At the time in this relationship, we had our own self-volunteered therapist, a psychologist that worked closely with the U.S Navy’s SERE School. His trauma therapies were as moving as the finest musical scores to film, both cognitively and emotionally. A few letters remain from him; he believed in both of us. Even though we parted, these lessons had been taken to heart, and I made a vow to be ever more responsible with the society I had been born into. Fast forward to today — the noble search continues, with a gentlemen, a spiritual friend, a noble friend who too is very much on a noble search too.
Guarding the Honor of Transmission
On another birthday, Sensei had again came downstairs out of the house, and I was in the process of straightening and dusting the photographs of O’Sensei and Sensei, along with awards and gifts that line the walls of Aikido Shobukan Dojo. “You know Roy,” Sensei paused looking around at the dojo, “this is Sensei’s honor.” He gestured at the photographs, O’Sensei standing majestically, “this is Sensei’s honor.” He paused again, and reached out, “you guarding Sensei’s honor.” I came to revisit this memory many times, and still do today, and it has evolved since that day. Guarding the honor of transmission need not be for just aikido alone, an uchi-deshi guards the honor of transmission for all arts, an uchi-deshi becomes a friend of the work of transmission for the benefit of humanity, for society, for wisdom.
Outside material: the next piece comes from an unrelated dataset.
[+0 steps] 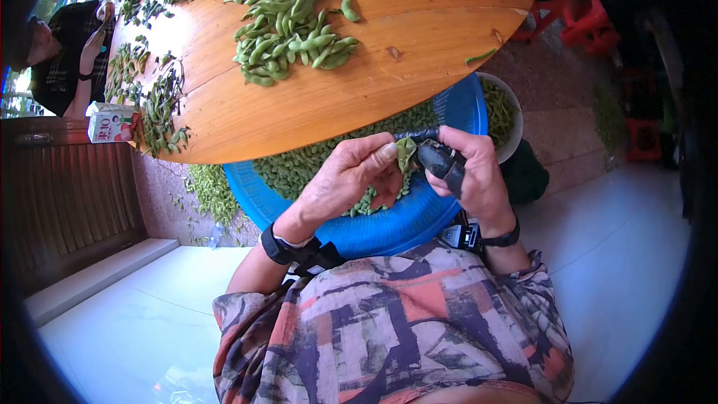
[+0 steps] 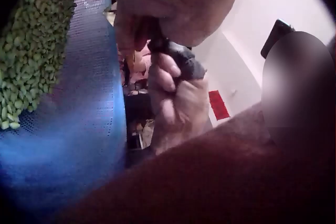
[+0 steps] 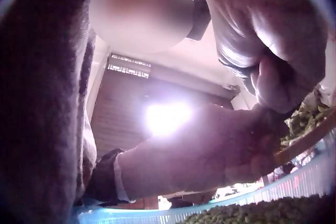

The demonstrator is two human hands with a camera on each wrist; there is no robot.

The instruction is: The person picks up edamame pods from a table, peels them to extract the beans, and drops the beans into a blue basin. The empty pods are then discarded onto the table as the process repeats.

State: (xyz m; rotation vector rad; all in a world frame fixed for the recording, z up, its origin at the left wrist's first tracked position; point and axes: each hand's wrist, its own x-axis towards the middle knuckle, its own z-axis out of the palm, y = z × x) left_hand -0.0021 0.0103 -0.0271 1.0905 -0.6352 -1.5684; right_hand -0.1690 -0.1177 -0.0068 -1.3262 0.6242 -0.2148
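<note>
Over the blue basket (image 1: 359, 236) both hands meet at one green soybean pod (image 1: 406, 151). My left hand (image 1: 340, 179) pinches it between thumb and forefinger, the other fingers curled below. At its other side my right hand (image 1: 479, 172) grips it, with black coverings on the thumb (image 1: 441, 164) and forefinger (image 1: 419, 135). Shelled green beans (image 1: 299, 168) fill the basket beneath; in the left wrist view these beans (image 2: 31, 45) lie left of the hands. The hands hide the pod in both wrist views.
The wooden table (image 1: 419, 37) overhangs the basket's far side, bearing piled pods (image 1: 292, 30) and a white-and-pink carton (image 1: 112, 123). A pale bowl (image 1: 516, 131) of green pieces stands right. Another person (image 1: 71, 60) sits left; red stools (image 1: 587, 19) stand back right.
</note>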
This the role of an uchi-deshi, and this role guards the truth of the source of a transmission’s true lineage, the qualities, and characteristics that engender limitless potential. An uchi-deshi becomes an inner shrine guardian, by resolving ignorance, truly. It will take much courage, and work to overcome negative affliction, while retaining enthusiasm and zeal of raw and natural motion.
A Distant Future
Sensei exemplifies dedication and commitment to the aikido mission, affirming belief that true budo, the pairing of shin-jutsu (心術) and tai-jutsu (体術) moved by ki (氣), manifests changing shapes of waza (技). Part of the pinnacle of this waza is demonstrated by O’Sensei’s building of an Aiki Shrine in Japan, where later Sensei himself took up the mission to build an Aiki Shrine in Myakka City Florida in the United States. We drew a timeline together to encompass the relationship between the Aiki Shrine in Japan and the Aiki Shrine in the United States, and I was inspired by Amaterasu Oho No Kami and wrote the kanji for sun at the beginning of the timeline before O’Sensei built the first Aiki shrine, and later where Saotome Sensei built the second, yet far to the right, an insight arose. These hands then wrote the kanji for moon far off in the distance as if to symbolize a limitless future reflecting the radiant limitless past. He smiled, and then said simply, “yes, like this.”